# What the exercise asks:
The whole of the data is to be reproduced exactly.

------

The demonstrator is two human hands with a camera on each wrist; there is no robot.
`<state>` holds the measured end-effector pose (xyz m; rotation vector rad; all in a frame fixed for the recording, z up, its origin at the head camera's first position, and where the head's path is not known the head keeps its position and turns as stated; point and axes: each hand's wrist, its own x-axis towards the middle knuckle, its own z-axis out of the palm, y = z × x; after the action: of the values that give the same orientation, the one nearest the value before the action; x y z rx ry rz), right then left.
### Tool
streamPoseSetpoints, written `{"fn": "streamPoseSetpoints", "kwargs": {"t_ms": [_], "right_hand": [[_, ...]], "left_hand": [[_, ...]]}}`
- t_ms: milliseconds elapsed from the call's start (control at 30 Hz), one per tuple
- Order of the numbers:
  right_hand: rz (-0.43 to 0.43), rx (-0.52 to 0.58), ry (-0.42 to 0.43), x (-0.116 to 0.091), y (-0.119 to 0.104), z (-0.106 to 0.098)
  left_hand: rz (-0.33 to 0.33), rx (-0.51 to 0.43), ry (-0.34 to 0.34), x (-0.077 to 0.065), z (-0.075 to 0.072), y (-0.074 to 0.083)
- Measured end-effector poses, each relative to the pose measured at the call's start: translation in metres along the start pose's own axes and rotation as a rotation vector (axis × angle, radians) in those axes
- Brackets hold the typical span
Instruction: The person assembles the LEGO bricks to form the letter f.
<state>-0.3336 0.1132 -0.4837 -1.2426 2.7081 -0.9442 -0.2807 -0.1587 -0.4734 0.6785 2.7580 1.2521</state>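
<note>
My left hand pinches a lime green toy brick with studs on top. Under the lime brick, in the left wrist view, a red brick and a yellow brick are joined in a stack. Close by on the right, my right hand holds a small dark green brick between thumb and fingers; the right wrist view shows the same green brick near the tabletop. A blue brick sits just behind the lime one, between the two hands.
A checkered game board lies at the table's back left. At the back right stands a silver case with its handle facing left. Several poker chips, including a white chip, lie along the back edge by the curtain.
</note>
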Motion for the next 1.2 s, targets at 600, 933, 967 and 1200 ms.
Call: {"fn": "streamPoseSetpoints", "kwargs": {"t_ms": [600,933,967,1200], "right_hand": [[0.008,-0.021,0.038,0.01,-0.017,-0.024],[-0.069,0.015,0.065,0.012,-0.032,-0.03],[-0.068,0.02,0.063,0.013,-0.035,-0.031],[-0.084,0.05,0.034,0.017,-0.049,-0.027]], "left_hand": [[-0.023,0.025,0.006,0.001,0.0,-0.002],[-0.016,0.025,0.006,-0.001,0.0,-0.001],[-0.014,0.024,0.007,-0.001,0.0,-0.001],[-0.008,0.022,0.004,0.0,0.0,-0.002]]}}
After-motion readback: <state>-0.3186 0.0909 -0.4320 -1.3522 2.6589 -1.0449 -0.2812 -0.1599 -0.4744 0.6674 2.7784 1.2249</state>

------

# Answer to this problem:
The demonstrator is two human hands with a camera on each wrist; there is no robot.
`<state>` holds the measured end-effector pose (xyz m; rotation vector rad; all in a frame fixed for the recording, z up, its origin at the head camera's first position, and where the head's path is not known the head keeps its position and turns as stated; point and axes: each hand's wrist, its own x-axis towards the middle knuckle, its own z-axis out of the palm, y = z × x; after the action: of the values that give the same orientation, the one nearest the value before the action; x y z rx ry rz), right then left.
### Tool
streamPoseSetpoints, written `{"fn": "streamPoseSetpoints", "kwargs": {"t_ms": [_], "right_hand": [[_, ...]], "left_hand": [[_, ...]]}}`
- t_ms: milliseconds elapsed from the call's start (control at 30 Hz), one per tuple
- Order of the numbers:
  right_hand: rz (-0.43 to 0.43), rx (-0.52 to 0.58), ry (-0.42 to 0.43), x (-0.116 to 0.091), y (-0.119 to 0.104), z (-0.106 to 0.098)
  left_hand: rz (-0.33 to 0.33), rx (-0.51 to 0.43), ry (-0.34 to 0.34), x (-0.077 to 0.065), z (-0.075 to 0.072), y (-0.074 to 0.083)
- Measured end-effector poses, each relative to the pose measured at the call's start: translation in metres along the start pose's own axes and rotation as a rotation vector (axis × angle, radians) in those axes
- Brackets hold the typical span
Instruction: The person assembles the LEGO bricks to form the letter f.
<state>-0.3336 0.1132 -0.4837 -1.2426 2.7081 -0.9442 -0.2807 -0.1587 -0.4734 0.6785 2.7580 1.2521</state>
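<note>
My left hand pinches a lime green toy brick with studs on top. Under the lime brick, in the left wrist view, a red brick and a yellow brick are joined in a stack. Close by on the right, my right hand holds a small dark green brick between thumb and fingers; the right wrist view shows the same green brick near the tabletop. A blue brick sits just behind the lime one, between the two hands.
A checkered game board lies at the table's back left. At the back right stands a silver case with its handle facing left. Several poker chips, including a white chip, lie along the back edge by the curtain.
</note>
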Motion for the next 1.2 s, targets at 600, 933, 967 and 1200 ms.
Call: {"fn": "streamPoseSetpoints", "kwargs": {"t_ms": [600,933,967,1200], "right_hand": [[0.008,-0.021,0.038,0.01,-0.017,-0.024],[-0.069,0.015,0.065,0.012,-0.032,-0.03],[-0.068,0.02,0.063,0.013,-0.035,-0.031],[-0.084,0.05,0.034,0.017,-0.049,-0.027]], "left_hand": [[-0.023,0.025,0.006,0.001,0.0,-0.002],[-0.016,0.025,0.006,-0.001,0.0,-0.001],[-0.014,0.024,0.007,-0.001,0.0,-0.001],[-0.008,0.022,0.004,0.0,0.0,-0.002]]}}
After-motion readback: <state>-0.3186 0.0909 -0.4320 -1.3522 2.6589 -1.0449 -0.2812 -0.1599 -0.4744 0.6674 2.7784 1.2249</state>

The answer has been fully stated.